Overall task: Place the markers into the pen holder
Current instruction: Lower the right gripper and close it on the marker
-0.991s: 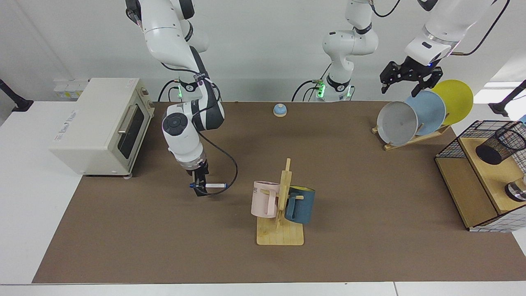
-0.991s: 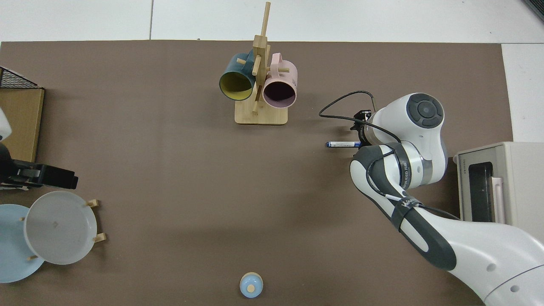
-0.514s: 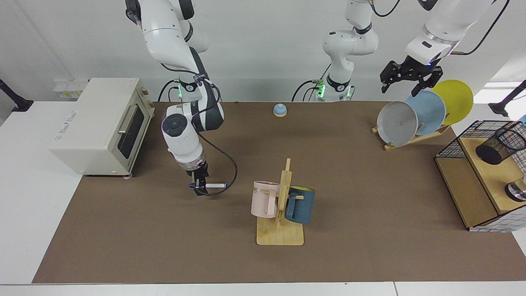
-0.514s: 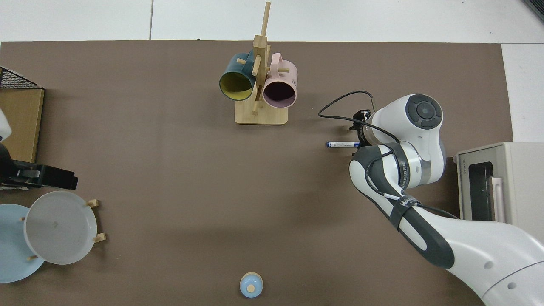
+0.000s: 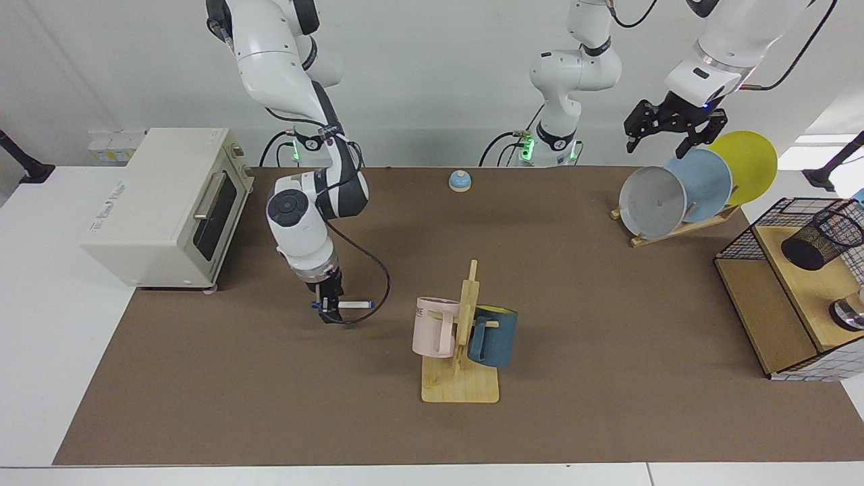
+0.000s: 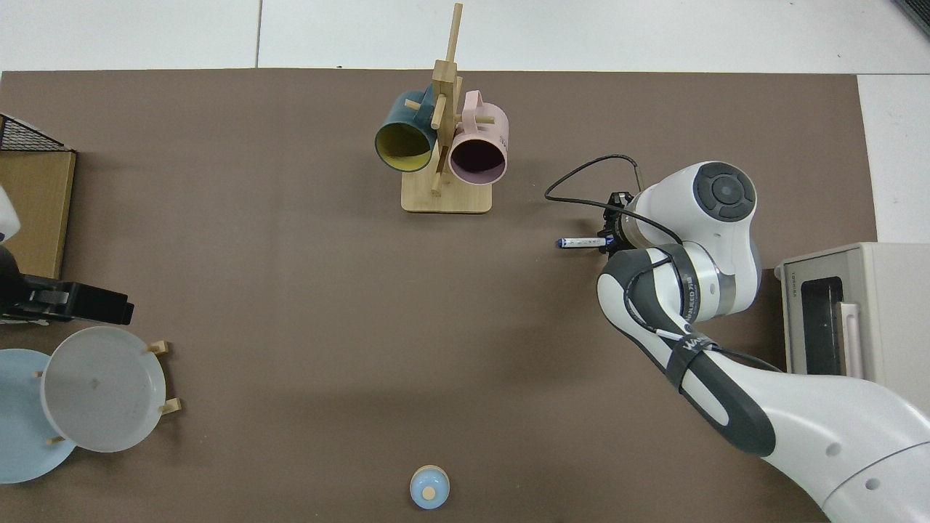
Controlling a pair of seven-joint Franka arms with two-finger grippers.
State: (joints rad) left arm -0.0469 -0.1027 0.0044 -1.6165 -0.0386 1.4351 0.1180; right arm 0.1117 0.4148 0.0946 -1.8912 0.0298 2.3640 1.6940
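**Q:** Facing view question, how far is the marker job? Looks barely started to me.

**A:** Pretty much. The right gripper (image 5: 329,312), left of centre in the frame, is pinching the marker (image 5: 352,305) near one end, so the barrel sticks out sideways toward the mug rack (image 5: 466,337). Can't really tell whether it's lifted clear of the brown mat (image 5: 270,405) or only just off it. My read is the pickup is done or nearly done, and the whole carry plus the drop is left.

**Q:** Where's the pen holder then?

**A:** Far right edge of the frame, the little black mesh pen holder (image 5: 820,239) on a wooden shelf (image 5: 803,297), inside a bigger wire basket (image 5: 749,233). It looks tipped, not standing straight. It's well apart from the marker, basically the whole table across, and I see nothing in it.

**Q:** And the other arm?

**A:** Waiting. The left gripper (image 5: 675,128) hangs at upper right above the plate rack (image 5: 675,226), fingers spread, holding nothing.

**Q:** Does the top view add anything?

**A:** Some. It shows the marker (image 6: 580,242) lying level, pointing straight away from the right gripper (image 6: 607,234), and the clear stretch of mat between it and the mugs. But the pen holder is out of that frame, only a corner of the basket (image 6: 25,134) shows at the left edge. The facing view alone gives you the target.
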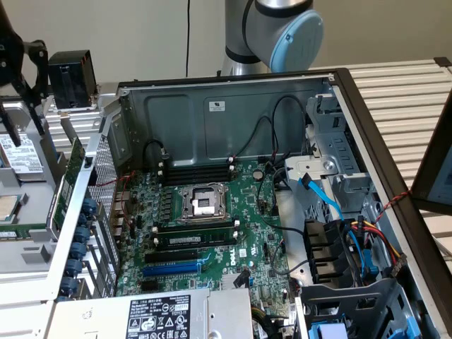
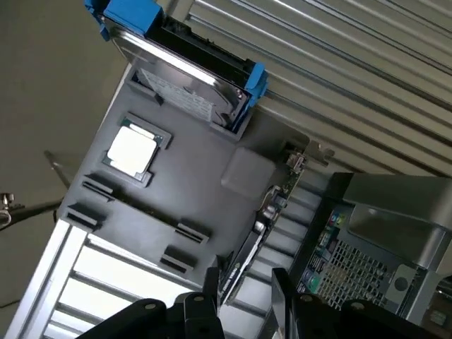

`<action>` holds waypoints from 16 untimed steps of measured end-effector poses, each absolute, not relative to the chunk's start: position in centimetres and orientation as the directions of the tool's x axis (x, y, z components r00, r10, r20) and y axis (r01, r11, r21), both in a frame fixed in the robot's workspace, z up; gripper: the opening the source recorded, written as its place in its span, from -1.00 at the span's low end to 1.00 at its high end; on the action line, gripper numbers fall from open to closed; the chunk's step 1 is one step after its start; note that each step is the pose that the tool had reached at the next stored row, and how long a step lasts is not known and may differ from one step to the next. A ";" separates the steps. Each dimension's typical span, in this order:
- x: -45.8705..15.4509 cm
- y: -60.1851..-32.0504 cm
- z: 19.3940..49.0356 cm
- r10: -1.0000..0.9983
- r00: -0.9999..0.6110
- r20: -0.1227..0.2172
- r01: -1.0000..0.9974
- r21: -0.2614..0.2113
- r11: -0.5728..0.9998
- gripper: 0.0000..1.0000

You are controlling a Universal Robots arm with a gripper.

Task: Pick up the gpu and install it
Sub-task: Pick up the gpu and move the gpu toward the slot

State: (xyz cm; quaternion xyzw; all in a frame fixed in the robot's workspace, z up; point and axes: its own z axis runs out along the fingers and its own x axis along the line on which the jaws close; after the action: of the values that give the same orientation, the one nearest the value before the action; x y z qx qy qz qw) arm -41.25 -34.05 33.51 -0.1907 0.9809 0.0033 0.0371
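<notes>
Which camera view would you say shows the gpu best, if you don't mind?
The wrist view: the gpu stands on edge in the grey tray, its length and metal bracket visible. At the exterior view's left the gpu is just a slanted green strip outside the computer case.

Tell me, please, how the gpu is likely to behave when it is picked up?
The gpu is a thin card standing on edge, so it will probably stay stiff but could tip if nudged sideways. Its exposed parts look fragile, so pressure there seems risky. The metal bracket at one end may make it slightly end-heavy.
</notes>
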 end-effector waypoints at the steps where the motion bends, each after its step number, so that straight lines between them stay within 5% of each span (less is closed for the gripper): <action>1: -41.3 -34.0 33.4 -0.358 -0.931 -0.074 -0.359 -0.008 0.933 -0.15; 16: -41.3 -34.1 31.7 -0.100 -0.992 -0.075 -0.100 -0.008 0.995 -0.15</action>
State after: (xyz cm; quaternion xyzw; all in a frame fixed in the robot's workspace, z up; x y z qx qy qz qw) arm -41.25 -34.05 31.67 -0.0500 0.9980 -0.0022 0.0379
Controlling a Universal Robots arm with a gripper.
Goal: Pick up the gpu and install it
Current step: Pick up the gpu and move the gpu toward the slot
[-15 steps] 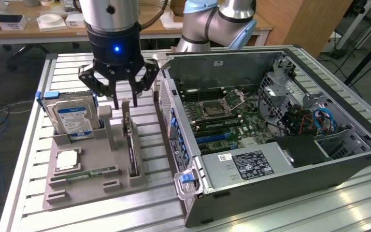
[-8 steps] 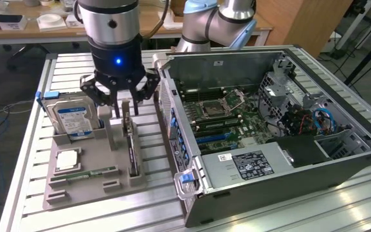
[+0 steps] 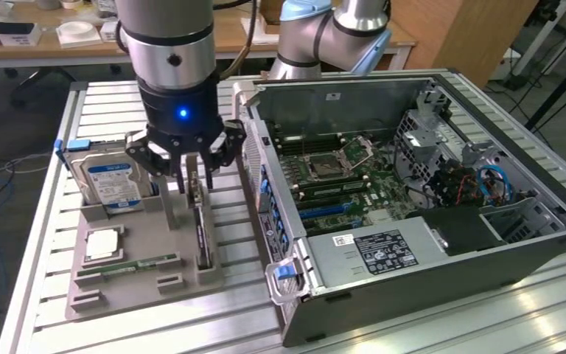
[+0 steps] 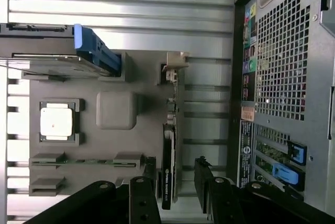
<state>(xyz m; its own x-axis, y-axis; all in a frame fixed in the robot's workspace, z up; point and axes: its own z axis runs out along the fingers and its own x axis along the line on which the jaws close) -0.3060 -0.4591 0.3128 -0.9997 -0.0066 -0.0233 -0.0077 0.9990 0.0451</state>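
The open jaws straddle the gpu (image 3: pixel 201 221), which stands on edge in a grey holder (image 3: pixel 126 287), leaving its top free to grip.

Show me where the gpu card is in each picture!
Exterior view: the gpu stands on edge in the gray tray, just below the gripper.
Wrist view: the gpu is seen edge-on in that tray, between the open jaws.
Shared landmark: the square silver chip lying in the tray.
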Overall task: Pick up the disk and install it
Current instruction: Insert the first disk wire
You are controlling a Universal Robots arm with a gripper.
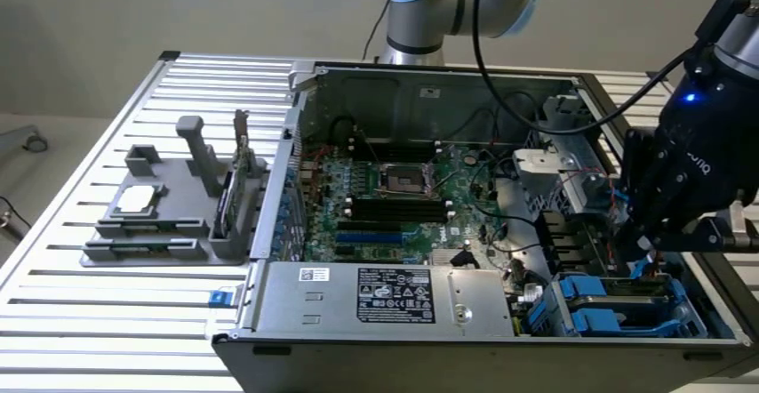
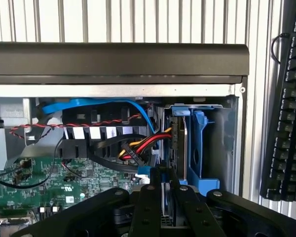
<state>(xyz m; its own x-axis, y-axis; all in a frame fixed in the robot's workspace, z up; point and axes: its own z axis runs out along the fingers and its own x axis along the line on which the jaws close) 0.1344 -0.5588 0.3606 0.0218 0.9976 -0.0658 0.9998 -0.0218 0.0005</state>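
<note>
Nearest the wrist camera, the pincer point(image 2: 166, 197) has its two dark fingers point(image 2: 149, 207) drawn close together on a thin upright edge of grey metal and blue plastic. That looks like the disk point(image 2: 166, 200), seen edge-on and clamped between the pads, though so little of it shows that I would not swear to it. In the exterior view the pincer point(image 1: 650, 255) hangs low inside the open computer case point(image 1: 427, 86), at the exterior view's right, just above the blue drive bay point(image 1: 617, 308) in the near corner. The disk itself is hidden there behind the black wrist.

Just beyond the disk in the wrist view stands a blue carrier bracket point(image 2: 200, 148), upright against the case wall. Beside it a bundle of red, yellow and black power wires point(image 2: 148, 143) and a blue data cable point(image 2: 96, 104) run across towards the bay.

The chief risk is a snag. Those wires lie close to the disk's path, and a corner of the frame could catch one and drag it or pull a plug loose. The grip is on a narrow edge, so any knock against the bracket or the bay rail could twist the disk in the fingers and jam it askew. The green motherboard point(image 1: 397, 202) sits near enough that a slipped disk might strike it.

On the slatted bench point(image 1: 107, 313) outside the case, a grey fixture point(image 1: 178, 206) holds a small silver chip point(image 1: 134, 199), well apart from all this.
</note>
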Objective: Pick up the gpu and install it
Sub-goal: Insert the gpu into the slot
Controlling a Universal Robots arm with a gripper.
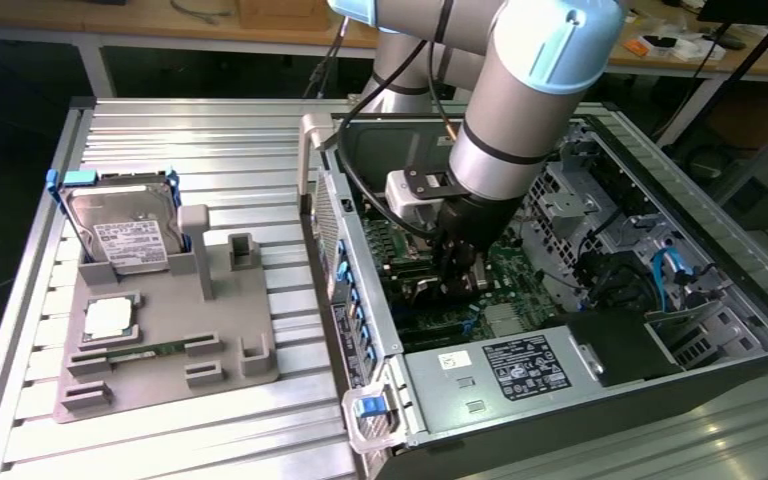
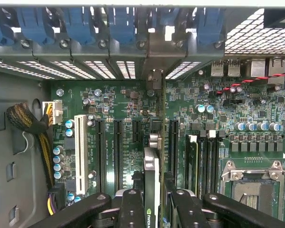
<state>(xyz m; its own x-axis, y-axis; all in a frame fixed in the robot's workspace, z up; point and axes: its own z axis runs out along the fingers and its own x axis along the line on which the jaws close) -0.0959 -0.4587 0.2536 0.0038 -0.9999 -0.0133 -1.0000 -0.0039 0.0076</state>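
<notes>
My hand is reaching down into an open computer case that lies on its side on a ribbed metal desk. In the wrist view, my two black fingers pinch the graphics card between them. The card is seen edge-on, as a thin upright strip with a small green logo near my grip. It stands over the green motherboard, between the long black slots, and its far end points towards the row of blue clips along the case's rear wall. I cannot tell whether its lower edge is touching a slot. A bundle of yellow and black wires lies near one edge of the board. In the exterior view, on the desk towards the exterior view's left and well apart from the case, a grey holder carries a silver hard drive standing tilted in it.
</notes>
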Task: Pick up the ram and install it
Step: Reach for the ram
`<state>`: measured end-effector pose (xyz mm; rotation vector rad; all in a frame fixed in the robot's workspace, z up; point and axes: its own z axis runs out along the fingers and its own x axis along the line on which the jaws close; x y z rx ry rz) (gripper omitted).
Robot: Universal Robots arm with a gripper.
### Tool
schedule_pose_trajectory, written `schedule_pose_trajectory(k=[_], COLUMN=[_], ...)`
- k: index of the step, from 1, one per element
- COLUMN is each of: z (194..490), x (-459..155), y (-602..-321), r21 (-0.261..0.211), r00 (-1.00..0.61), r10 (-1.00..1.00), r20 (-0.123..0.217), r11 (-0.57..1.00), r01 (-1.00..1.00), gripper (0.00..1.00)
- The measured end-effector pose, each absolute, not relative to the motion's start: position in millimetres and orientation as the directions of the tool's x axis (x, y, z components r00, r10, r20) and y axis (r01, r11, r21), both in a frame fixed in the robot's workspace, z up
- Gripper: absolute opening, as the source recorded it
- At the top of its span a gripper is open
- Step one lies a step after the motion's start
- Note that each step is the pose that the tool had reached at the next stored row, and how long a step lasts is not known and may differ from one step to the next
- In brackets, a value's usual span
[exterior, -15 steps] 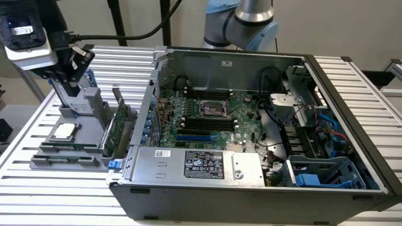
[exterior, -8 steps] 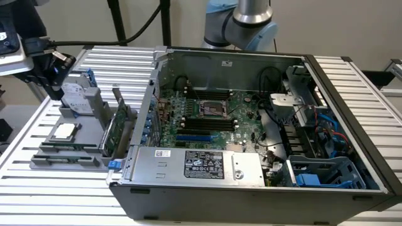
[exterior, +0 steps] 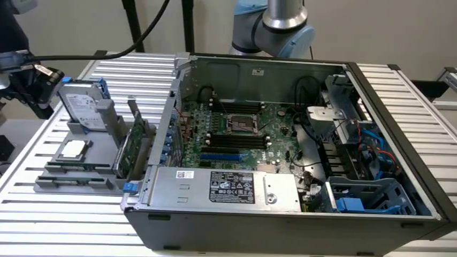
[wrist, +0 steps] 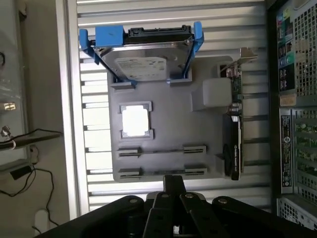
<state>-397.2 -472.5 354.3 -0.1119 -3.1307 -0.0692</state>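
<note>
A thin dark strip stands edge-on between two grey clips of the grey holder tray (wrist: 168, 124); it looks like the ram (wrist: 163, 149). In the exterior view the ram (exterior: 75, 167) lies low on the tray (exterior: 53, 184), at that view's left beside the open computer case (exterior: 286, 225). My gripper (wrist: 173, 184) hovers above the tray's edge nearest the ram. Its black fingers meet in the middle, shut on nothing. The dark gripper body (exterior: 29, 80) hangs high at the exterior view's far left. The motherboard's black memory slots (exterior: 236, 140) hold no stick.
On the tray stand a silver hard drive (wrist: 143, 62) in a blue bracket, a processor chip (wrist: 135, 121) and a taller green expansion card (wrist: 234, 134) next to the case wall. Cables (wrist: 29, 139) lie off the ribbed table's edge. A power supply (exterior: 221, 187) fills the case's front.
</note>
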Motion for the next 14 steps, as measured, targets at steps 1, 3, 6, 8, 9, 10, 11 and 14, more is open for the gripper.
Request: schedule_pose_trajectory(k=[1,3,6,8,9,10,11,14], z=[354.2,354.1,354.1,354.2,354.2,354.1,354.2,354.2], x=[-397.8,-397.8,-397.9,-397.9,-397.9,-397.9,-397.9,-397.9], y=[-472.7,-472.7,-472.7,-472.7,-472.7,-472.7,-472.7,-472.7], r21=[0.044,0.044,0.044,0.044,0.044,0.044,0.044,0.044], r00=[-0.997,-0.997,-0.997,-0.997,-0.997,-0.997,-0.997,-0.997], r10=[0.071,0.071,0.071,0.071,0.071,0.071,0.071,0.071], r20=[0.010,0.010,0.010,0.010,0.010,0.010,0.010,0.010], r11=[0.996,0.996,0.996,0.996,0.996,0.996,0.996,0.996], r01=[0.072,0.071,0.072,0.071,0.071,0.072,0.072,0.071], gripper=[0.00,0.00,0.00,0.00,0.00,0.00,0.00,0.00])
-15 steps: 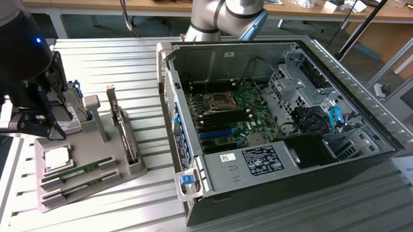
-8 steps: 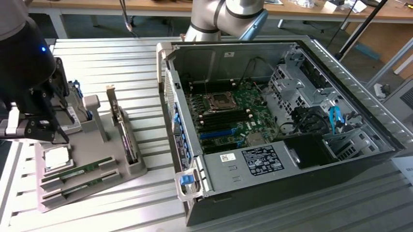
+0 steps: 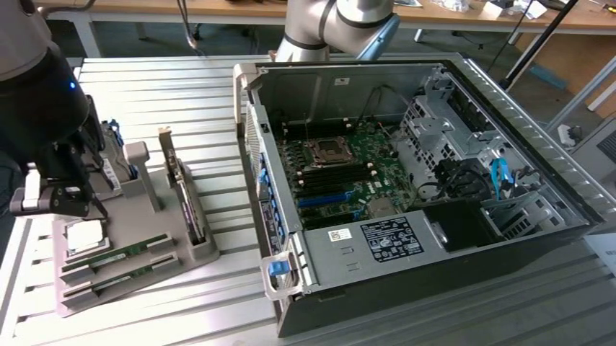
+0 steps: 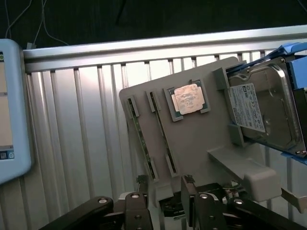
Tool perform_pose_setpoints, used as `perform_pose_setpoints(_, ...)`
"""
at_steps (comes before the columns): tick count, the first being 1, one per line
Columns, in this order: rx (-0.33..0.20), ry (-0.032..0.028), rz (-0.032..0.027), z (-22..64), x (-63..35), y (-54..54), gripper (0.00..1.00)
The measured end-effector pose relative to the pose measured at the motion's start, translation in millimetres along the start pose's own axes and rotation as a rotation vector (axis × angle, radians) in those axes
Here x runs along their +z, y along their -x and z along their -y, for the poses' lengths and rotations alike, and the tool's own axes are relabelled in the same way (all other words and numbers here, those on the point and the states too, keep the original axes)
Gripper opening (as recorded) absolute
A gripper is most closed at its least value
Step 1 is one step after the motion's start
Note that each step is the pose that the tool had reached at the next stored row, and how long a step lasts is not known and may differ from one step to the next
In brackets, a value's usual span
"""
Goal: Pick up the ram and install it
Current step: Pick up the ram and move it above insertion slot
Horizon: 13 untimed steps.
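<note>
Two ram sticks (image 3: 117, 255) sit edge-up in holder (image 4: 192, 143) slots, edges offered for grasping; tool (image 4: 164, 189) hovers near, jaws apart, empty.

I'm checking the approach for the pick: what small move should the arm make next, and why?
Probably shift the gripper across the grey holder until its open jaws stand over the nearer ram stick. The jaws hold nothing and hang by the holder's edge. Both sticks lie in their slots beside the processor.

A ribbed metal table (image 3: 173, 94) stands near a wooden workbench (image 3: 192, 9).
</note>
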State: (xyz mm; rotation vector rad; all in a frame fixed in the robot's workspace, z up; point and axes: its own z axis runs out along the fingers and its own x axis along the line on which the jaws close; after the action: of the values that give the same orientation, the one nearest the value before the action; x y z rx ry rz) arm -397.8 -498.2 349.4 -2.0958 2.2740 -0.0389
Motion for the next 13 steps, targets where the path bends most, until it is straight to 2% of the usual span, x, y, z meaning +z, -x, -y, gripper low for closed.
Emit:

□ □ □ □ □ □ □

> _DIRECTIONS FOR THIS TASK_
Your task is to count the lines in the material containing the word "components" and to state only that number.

> _TASK RESULT_
2